[Extracted material]

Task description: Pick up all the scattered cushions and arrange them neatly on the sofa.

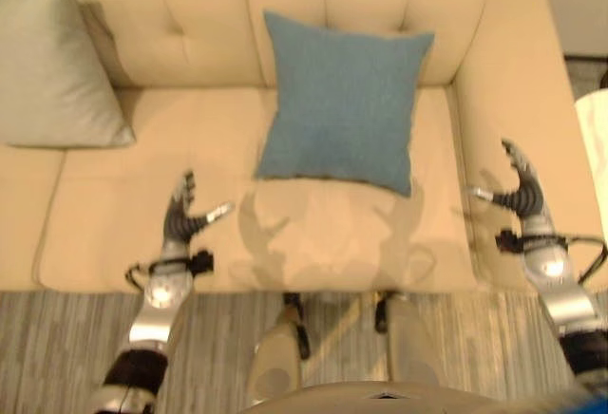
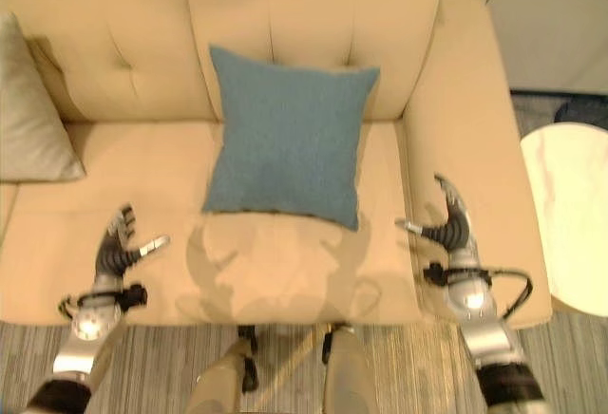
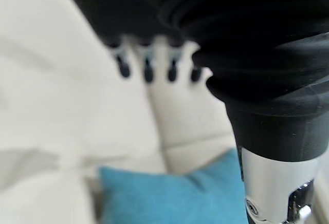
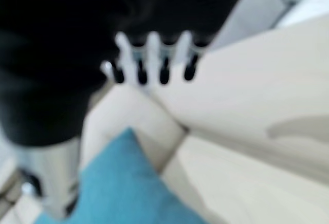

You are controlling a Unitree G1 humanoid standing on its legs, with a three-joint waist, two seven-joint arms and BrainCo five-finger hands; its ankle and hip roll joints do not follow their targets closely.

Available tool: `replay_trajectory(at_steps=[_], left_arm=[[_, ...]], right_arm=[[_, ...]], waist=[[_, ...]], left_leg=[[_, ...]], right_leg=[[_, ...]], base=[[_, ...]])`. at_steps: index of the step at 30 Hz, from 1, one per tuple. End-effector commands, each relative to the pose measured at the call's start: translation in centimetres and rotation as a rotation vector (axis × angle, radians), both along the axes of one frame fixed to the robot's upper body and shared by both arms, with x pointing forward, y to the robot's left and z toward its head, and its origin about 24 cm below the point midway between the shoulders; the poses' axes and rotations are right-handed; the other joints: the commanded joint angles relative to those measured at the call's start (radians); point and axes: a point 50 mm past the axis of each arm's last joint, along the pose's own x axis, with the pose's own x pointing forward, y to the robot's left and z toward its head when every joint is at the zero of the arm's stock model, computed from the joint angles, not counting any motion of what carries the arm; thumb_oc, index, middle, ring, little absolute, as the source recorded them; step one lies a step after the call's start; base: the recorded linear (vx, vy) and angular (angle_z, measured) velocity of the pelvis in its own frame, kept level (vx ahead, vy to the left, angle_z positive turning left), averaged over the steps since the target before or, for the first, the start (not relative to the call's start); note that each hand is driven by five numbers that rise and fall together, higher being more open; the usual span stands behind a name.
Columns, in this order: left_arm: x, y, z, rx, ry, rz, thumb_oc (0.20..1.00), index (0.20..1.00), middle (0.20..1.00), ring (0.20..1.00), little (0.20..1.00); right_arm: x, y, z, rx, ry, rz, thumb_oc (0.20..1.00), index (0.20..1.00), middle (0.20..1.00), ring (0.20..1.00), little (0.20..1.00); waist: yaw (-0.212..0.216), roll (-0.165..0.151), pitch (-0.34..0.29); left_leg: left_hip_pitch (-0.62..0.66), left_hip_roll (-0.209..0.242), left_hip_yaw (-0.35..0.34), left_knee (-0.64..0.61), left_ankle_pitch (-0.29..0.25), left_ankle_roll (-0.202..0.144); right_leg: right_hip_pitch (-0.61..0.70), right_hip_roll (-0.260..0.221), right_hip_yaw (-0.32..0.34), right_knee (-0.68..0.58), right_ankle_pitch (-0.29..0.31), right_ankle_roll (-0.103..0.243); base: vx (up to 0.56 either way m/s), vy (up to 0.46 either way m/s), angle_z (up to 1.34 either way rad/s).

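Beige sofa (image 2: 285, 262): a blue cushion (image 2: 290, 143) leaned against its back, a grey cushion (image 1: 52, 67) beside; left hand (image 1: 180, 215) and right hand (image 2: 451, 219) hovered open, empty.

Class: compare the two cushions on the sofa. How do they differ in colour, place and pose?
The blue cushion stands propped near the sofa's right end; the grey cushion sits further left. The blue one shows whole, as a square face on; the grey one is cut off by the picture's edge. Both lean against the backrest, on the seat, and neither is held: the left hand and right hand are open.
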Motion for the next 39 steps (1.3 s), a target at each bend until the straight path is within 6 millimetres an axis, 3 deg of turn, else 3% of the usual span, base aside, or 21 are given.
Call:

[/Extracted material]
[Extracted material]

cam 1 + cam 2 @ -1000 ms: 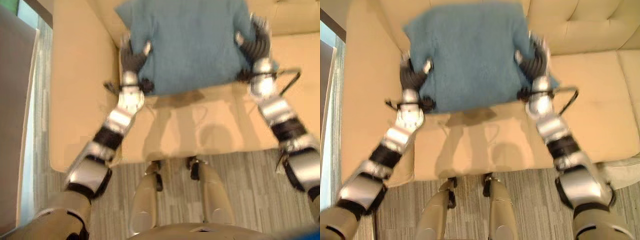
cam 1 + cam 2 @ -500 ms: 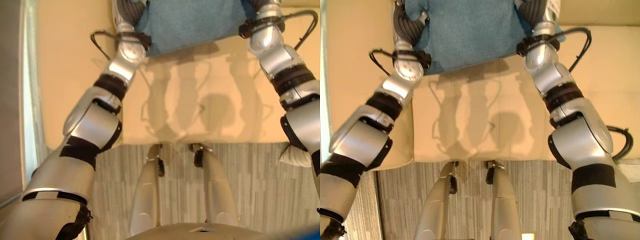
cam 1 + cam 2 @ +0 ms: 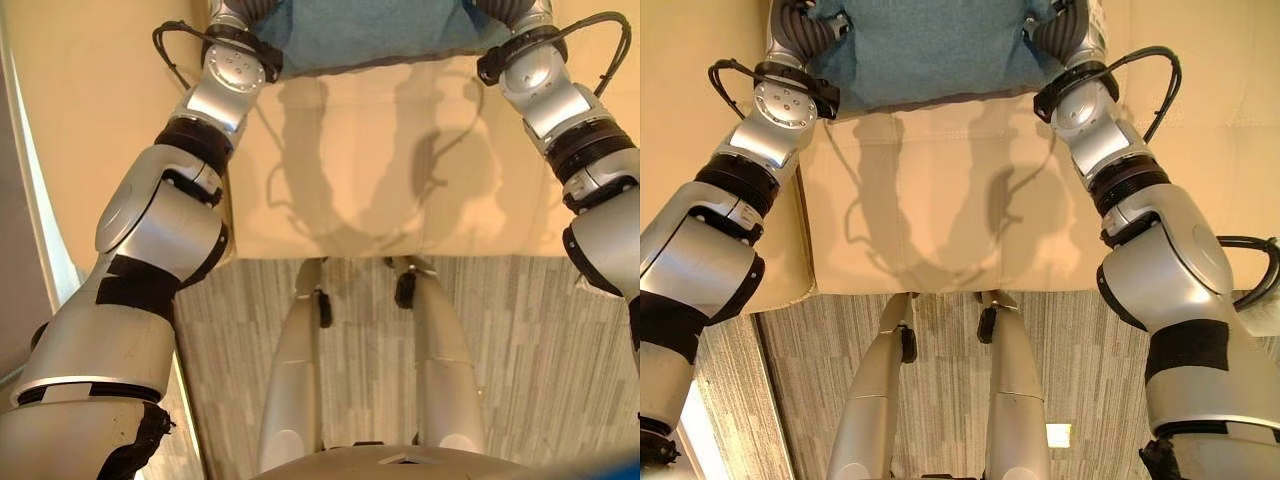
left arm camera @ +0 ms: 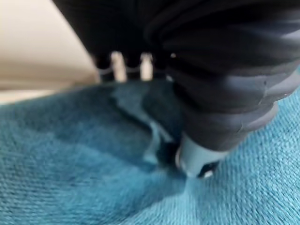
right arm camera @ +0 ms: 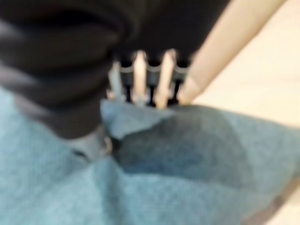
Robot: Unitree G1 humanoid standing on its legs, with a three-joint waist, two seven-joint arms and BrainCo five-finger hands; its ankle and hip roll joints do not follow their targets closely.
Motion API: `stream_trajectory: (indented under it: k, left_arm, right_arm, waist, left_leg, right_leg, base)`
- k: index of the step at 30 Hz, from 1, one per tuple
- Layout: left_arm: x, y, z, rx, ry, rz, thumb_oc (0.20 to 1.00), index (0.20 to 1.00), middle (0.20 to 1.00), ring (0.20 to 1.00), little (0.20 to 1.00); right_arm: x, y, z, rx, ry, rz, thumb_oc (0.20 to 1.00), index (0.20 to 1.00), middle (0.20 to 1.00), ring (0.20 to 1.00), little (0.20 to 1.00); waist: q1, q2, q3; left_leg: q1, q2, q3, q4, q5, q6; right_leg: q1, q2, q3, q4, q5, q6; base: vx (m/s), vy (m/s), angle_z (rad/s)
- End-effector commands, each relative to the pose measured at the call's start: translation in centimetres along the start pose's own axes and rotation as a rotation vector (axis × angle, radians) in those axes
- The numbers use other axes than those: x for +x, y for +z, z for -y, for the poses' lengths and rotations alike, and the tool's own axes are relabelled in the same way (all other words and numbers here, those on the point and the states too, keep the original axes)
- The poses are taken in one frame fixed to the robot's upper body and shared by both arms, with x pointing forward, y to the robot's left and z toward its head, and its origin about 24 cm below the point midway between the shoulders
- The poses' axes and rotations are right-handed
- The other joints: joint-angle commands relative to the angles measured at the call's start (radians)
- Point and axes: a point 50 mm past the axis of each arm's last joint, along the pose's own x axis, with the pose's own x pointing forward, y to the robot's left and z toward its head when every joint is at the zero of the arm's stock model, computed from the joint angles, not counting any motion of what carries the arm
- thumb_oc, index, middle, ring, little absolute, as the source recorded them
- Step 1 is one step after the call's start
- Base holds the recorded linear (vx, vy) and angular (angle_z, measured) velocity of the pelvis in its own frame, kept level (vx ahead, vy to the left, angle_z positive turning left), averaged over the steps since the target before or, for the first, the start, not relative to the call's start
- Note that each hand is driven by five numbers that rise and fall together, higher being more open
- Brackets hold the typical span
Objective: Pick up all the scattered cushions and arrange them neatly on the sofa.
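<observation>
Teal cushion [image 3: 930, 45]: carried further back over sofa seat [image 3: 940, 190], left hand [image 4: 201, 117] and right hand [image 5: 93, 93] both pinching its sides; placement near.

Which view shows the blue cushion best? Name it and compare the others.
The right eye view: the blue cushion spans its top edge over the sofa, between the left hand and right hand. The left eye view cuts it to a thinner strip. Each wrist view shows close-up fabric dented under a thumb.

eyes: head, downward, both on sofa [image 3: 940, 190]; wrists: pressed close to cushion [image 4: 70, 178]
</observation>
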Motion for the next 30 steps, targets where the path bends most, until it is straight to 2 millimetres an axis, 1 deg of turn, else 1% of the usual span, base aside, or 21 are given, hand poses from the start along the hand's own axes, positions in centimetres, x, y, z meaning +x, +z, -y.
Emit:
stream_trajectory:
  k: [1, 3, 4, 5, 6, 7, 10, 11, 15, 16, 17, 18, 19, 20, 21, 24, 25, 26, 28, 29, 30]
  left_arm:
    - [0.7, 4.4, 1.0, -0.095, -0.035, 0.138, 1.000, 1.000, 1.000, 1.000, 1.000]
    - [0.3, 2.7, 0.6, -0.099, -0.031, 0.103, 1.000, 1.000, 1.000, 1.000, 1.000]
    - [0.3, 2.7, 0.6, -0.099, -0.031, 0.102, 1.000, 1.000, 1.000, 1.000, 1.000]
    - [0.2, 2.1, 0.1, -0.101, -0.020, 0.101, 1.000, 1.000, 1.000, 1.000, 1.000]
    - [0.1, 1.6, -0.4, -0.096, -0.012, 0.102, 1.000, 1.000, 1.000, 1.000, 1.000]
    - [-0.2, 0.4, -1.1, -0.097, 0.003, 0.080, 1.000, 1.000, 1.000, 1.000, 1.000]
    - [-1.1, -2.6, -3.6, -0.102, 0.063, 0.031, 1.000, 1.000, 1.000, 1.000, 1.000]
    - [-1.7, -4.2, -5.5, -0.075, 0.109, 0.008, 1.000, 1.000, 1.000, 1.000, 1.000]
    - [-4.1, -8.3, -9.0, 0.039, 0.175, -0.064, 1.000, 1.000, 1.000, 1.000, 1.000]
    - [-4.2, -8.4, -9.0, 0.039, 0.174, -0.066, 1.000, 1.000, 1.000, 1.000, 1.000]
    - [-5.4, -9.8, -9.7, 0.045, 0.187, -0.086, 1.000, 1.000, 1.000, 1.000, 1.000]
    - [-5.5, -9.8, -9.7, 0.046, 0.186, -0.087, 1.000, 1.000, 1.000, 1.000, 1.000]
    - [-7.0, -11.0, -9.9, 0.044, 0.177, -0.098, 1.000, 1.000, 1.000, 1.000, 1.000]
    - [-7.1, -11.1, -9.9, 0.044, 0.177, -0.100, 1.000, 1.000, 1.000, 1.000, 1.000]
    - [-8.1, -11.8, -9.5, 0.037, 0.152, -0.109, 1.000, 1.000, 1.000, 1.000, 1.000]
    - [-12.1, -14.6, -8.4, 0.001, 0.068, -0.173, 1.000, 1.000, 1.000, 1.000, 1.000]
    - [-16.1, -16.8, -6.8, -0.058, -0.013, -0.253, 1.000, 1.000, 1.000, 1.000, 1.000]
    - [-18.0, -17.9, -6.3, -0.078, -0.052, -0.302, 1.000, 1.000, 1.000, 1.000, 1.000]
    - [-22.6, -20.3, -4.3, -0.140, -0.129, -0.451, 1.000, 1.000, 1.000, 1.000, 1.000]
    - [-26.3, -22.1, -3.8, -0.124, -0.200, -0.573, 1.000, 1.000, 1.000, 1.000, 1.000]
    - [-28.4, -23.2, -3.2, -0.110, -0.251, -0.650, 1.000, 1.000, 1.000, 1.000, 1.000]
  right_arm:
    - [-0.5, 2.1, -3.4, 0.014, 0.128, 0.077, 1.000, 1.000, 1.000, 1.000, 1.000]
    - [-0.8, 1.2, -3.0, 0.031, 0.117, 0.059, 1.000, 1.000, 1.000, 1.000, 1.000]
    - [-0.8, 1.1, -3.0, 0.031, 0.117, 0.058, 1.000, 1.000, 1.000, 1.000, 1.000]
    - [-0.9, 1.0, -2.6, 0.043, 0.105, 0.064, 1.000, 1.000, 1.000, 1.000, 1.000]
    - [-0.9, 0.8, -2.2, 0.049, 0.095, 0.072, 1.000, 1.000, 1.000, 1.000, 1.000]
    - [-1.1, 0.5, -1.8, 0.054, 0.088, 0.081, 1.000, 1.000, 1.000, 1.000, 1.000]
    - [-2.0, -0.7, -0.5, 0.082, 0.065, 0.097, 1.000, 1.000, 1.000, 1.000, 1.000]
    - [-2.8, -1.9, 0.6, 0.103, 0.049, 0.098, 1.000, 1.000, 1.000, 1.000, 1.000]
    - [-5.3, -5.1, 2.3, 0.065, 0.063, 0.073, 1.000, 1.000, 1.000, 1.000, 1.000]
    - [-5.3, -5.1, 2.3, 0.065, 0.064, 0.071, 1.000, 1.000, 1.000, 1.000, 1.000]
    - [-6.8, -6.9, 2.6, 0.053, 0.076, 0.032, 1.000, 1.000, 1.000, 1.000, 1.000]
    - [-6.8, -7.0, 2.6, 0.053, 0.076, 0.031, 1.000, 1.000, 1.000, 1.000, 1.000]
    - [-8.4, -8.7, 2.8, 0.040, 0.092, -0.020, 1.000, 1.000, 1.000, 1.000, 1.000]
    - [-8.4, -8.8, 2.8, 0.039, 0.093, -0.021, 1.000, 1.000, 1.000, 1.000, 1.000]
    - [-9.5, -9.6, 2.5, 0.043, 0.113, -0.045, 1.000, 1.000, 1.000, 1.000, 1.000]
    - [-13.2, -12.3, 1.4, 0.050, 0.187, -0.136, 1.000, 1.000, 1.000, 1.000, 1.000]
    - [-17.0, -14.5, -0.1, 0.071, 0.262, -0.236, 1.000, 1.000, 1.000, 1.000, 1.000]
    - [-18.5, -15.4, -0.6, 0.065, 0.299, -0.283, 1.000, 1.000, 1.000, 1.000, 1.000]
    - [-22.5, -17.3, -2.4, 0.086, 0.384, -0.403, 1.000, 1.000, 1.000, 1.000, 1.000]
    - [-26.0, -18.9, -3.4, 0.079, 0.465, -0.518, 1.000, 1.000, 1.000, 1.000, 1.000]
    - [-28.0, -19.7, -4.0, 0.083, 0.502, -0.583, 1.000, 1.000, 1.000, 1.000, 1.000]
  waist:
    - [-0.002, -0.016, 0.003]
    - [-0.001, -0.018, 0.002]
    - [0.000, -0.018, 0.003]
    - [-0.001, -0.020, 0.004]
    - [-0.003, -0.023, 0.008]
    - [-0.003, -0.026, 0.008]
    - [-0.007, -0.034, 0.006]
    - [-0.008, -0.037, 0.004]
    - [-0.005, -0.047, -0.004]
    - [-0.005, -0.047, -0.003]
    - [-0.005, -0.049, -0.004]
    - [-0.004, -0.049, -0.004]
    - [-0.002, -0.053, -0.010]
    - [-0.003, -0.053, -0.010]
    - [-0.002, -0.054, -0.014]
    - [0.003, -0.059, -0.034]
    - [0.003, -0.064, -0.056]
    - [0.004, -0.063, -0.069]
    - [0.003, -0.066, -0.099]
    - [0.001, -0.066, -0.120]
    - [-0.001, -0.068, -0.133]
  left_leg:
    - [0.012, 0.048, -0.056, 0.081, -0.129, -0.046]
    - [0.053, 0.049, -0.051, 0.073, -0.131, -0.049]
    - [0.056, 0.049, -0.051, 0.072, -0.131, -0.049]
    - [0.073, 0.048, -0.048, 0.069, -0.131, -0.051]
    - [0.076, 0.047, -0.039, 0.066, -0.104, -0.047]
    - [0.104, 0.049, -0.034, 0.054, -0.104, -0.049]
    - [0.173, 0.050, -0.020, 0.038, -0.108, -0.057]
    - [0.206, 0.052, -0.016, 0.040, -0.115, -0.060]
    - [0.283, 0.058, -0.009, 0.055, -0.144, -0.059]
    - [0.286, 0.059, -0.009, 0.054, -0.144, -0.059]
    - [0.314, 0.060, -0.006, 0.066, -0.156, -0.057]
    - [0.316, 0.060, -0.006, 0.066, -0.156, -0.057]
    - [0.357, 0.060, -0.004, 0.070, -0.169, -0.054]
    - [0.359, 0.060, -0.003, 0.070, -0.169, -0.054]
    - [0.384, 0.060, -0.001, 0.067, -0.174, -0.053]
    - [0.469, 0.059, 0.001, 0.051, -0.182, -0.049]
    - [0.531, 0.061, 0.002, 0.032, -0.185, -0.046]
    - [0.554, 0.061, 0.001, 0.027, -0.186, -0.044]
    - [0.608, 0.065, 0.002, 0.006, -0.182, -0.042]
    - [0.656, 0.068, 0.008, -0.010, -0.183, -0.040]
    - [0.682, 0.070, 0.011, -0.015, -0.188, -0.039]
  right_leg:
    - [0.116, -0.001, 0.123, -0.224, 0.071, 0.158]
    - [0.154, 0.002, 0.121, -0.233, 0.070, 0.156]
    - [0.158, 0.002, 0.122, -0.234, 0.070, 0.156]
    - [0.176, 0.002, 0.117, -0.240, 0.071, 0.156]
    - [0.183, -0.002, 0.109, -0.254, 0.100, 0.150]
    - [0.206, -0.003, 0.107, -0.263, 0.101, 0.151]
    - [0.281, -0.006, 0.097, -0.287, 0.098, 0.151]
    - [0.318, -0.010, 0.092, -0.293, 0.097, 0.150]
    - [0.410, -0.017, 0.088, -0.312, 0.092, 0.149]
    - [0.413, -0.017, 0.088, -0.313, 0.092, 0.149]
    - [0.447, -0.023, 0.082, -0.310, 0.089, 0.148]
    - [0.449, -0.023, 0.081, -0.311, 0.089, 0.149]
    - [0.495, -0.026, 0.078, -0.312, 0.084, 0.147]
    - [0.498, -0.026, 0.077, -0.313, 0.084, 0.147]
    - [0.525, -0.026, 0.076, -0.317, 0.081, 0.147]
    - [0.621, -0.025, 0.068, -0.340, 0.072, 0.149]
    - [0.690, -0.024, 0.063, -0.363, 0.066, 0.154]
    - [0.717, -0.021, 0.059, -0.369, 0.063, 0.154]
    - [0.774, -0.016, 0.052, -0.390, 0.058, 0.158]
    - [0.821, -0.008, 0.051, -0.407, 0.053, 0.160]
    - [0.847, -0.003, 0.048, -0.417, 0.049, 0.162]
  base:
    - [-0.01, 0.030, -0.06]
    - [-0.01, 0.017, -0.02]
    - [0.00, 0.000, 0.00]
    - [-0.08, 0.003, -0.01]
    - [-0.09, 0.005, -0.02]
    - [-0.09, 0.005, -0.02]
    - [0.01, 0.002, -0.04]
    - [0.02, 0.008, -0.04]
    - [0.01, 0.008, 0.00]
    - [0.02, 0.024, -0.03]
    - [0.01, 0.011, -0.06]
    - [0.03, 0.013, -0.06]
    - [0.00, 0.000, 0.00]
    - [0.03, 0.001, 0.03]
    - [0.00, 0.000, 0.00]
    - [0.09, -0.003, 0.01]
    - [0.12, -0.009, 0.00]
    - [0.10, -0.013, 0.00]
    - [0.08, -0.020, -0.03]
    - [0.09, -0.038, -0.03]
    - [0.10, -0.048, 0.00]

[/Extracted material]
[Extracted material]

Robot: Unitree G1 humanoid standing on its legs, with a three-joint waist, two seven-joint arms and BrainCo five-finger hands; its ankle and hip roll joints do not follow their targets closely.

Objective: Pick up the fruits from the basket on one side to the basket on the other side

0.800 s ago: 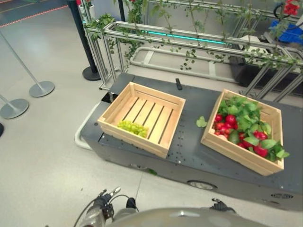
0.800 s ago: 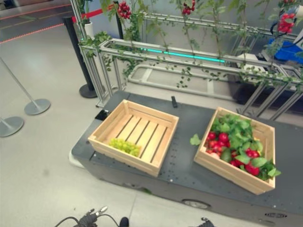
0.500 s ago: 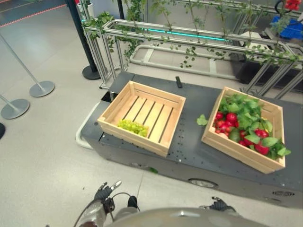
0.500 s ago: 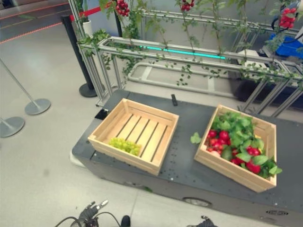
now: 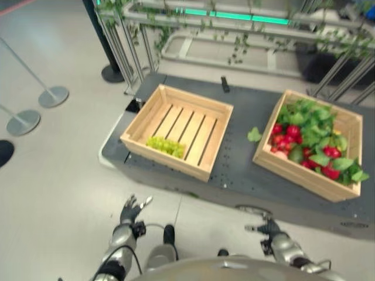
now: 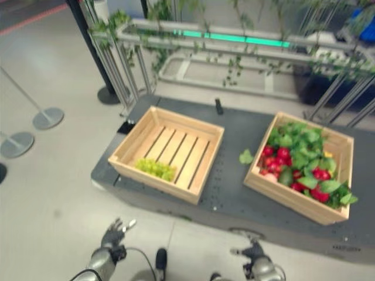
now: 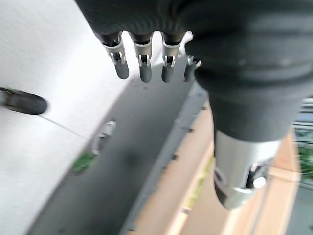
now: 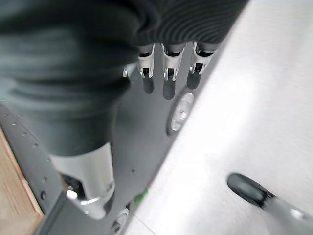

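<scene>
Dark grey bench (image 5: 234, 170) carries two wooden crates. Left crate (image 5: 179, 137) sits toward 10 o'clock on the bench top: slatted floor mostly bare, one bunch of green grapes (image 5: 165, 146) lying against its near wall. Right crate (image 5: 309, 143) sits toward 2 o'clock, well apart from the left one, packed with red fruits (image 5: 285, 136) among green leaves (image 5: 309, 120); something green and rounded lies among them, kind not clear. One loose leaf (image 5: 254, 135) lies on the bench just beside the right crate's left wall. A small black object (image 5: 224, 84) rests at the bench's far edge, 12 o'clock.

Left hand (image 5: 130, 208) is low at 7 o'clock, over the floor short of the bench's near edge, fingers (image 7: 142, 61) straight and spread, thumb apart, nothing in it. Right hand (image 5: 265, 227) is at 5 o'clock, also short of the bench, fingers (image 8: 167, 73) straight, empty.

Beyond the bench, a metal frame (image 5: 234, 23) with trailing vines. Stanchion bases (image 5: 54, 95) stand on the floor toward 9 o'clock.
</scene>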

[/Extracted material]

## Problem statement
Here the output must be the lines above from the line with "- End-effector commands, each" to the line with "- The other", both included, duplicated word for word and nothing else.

## Problem solution
- End-effector commands, each relative to the pose measured at the call's start: translation in centimetres along the start pose's own axes and rotation as a rotation vector (axis × angle, radians) in those axes
- The numbers use other axes than those: x for +x, y for +z, z for -y, for the poses' lengths and rotations alike, and the tool's own axes are relabelled in the same way (all other words and numbers here, those on the point and the states too, keep the original axes)
- The poses are taken in one frame fixed to the robot's upper body and shared by both arms, with x pointing forward, y to the robot's left and z toward its head, and its origin about 24 cm below the point midway between the shoulders
- The poses' axes and rotations are right-handed
- The other joints: joint-angle commands relative to the angles measured at the call's start (radians)

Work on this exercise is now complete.